You also CANNOT compare insulin insensitivity in DIABETICS with normal humans and athletes! YOU do not even know that it's better to have glucose ANYWHERE in a diabetic except in the bloodstream? There's a reason diabetes is called 'sugar' and extended sugar in the blood in DIABETICS causes major problems so ANY means is used to get it out including increasing insulin and using ALA to dump it into the FAT CELLS!

But please, feel free to call me uneducated while you dupe people into believing they are diabetics in need of glucose clearance into their fat cells.

Where is the study that such is good for you and reduces fat mass? HAHA!
 
"You also CANNOT compare insulin insensitivity in DIABETICS with normal humans and athletes! "

This is probably true but you're leaving out the fact that all this changes as you become insulin resistant (like those diabetics) when you take Anabolic Steroids. Which is why we concentrate the sales of Glucorell R to people over 40 and people who use steroids, you know, like on these boards. It also helps those who are overweight and have a history of poor eating habits since these people can become insulin resistant and develope adult onset diabetes as early as age 11. See cover of Time Magazine December 8, 2003.
 
That's ok with me if that's how you represent it!

People who take H, and insulin, and use some kinds of AS could be resistant as they made themselves that way. At such a point of course it would be better to have glucose going into fat cells over having it in the bloodstream.
 
The problem I have seen with Avandia is that clients were getting fat. I have not seen any fat gain with Glucophage. Now, studies are looking at combined glucophage/avandia therapy. While glucophage does sensitize the insulin receptor a little, its main function is to prevent gluconeogenesis in the liver. Avandia, on the other hand, its main function is to sensitize insulin receptors. Unfortunately, it is non-selective. It also sensitizes insulin receptors in adipose tissue. Glucophage, on the other hand--all of the studies I have seen, no one has gained fat.
 
DrJMW said:
The problem I have seen with Avandia is that clients were getting fat. I have not seen any fat gain with Glucophage. Now, studies are looking at combined glucophage/avandia therapy. While glucophage does sensitize the insulin receptor a little, its main function is to prevent gluconeogenesis in the liver. Avandia, on the other hand, its main function is to sensitize insulin receptors. Unfortunately, it is non-selective. It also sensitizes insulin receptors in adipose tissue. Glucophage, on the other hand--all of the studies I have seen, no one has gained fat.

Interesting. Thanks
 
macro said:
less than 24 hours ago you were referring to DR AMES, who is the Second most authority on R+, as the end all be all.

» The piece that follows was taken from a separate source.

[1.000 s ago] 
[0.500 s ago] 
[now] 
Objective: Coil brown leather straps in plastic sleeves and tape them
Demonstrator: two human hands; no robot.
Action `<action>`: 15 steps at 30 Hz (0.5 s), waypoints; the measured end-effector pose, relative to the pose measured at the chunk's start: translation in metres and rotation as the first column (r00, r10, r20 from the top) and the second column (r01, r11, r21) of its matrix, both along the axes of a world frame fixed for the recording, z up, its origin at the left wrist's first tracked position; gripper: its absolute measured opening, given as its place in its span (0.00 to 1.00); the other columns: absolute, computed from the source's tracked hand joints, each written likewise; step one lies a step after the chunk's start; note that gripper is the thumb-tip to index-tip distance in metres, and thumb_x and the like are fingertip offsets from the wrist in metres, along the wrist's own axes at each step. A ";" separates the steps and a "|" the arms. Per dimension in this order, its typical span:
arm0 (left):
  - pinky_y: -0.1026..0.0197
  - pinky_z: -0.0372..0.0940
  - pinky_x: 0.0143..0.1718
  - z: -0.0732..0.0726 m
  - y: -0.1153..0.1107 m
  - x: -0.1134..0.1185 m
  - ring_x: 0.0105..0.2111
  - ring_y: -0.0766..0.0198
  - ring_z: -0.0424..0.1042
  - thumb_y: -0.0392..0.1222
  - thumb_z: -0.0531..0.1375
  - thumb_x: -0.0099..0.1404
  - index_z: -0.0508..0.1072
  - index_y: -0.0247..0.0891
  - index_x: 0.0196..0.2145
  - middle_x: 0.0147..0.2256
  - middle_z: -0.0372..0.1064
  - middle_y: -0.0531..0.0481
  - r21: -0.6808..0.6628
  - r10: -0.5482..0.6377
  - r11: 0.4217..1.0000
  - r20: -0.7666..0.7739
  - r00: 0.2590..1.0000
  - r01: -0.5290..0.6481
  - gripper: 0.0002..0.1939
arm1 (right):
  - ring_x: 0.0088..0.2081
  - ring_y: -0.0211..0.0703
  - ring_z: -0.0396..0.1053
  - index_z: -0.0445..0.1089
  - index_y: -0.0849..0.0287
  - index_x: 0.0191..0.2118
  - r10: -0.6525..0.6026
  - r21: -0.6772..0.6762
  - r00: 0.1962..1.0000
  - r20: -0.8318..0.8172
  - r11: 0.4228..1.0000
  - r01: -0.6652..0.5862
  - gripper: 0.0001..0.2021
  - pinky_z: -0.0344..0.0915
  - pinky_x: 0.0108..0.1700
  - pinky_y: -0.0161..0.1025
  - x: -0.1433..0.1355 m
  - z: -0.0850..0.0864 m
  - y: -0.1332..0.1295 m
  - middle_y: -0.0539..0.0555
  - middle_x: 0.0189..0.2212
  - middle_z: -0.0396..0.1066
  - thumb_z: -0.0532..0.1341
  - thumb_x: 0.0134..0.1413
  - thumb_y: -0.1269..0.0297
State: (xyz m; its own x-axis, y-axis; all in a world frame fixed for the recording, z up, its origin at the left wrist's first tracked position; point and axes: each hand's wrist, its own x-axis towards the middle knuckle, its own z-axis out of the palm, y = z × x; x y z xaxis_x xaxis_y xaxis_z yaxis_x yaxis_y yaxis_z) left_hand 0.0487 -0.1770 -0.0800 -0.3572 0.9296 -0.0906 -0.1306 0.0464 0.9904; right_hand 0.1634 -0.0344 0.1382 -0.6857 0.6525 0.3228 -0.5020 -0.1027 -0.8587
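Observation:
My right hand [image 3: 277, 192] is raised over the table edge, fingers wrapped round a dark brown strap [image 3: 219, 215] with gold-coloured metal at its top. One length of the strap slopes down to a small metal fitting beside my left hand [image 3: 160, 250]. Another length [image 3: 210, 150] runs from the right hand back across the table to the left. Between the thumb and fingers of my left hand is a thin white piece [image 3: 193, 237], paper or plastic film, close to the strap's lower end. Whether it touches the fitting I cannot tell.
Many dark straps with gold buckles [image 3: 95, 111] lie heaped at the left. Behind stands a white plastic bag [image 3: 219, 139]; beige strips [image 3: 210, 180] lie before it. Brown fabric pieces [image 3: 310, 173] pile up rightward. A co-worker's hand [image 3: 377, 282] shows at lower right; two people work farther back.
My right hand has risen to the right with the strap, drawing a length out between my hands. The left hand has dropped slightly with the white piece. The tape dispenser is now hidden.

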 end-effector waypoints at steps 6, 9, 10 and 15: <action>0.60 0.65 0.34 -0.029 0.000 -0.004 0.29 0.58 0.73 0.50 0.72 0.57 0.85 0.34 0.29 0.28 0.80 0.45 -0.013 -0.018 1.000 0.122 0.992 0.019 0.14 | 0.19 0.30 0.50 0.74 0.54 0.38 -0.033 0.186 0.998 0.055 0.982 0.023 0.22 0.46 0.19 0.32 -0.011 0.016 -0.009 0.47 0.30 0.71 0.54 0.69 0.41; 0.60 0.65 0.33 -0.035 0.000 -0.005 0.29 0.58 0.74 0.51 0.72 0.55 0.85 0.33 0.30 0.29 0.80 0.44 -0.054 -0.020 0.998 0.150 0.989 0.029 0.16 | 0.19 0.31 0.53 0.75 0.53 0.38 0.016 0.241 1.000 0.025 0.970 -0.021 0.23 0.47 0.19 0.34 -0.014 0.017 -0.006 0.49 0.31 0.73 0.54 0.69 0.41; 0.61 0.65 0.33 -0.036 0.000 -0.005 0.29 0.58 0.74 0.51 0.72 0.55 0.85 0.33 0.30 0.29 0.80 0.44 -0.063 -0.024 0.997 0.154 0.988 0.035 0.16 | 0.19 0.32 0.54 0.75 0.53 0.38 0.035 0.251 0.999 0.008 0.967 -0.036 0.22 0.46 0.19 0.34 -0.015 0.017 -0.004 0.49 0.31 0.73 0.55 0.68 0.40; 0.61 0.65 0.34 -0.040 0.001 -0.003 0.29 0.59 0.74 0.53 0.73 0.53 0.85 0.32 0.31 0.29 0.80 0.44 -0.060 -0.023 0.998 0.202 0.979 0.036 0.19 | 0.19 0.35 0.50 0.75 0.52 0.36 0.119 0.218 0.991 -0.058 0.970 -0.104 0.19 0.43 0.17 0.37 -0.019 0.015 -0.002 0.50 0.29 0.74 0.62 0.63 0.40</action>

weird logic. or perhaps just self serving logic

What a signifcant point of discussion! Please fill the threads with more posts as such as well as showing I ever referred to him at any time.

More changing the subject to make it about ME.

Thanks, bud and if you dilute the thread, maybe the sheep will forget the facts!
 
DrJMW said:
The problem I have seen with Avandia is that clients were getting fat. I have not seen any fat gain with Glucophage. Now, studies are looking at combined glucophage/avandia therapy. While glucophage does sensitize the insulin receptor a little, its main function is to prevent gluconeogenesis in the liver. Avandia, on the other hand, its main function is to sensitize insulin receptors. Unfortunately, it is non-selective. It also sensitizes insulin receptors in adipose tissue. Glucophage, on the other hand--all of the studies I have seen, no one has gained fat.

OUCH!

And isn't the claim to ALA the same?

Ooops.

We have one chemical making people fat as it sensitizes fat cells while another chemical donig the EXACT same thing somehow magically doesn't get the same results.